**Work item:**
Your response should be every line from the entries that includes the string "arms".

**Data records:**
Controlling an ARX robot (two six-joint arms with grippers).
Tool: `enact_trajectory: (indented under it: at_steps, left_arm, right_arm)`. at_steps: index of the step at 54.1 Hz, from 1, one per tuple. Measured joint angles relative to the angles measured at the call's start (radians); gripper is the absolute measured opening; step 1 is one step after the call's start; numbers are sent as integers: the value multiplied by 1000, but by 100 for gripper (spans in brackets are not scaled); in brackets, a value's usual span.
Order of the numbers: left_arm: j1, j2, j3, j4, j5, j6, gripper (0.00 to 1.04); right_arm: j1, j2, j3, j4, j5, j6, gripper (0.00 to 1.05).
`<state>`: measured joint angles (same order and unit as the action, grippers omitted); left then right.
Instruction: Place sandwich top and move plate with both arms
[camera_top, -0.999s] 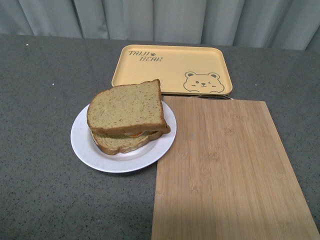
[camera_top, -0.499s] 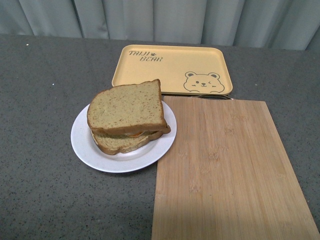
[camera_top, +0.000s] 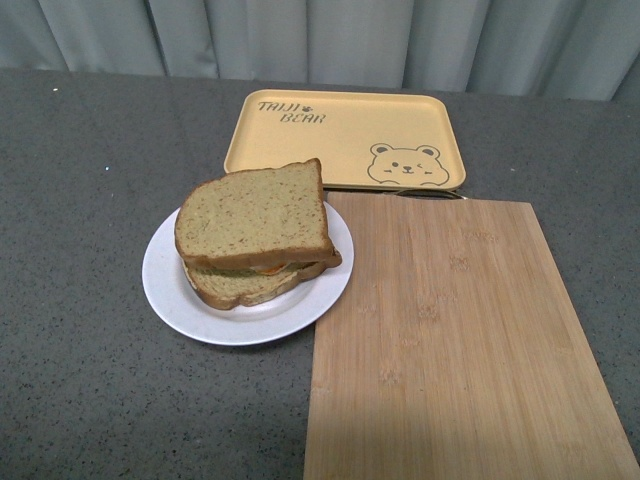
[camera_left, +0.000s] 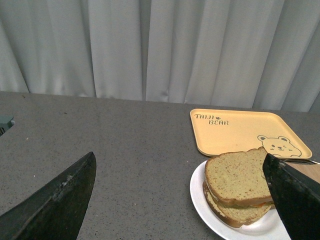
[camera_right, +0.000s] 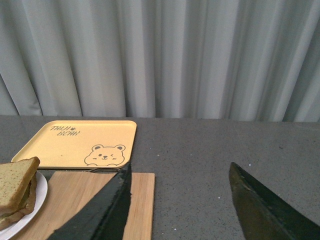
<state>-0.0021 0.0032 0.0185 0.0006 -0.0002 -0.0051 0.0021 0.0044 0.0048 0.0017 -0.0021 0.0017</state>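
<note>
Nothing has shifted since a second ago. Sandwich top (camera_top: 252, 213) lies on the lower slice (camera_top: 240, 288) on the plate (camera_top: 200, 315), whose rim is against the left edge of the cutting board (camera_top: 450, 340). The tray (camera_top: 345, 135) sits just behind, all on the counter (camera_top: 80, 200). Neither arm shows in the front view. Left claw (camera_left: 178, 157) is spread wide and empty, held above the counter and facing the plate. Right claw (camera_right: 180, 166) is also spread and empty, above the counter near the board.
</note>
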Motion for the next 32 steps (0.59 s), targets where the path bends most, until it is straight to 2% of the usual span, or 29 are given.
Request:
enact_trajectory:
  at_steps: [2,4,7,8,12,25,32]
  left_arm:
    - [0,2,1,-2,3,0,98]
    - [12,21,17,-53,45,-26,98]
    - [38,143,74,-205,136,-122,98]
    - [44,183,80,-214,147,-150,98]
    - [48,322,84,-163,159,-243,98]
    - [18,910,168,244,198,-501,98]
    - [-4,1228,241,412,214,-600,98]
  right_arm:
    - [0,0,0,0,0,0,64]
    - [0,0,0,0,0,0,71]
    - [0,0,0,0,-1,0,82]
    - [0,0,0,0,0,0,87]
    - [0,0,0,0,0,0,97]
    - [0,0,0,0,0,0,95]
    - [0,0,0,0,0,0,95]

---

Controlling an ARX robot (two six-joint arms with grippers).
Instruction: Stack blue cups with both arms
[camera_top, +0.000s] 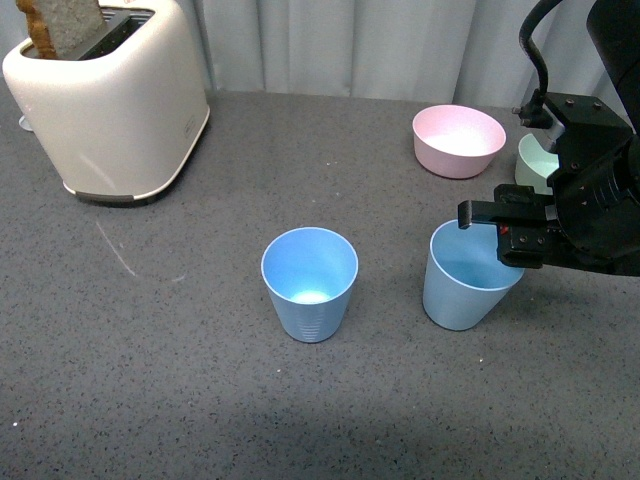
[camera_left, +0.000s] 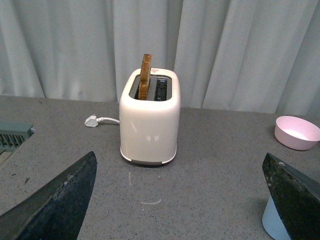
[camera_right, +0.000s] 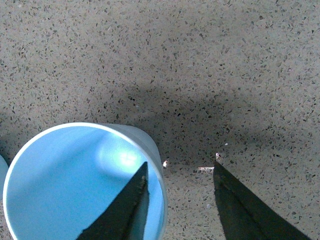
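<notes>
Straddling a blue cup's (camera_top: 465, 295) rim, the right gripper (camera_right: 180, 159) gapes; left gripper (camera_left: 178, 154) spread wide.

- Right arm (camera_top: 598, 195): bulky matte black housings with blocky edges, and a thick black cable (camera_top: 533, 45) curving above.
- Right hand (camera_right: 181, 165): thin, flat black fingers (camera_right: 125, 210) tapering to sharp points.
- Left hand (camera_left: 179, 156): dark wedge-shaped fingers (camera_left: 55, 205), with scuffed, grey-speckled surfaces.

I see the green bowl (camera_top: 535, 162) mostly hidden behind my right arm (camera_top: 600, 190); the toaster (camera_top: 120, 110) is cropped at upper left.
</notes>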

**Task response:**
Controlling an ARX robot (two six-joint arms with grippers).
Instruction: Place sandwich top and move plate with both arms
Controlling an ARX robot (two six-joint arms with grippers).
Instruction: Stack blue cups with both arms

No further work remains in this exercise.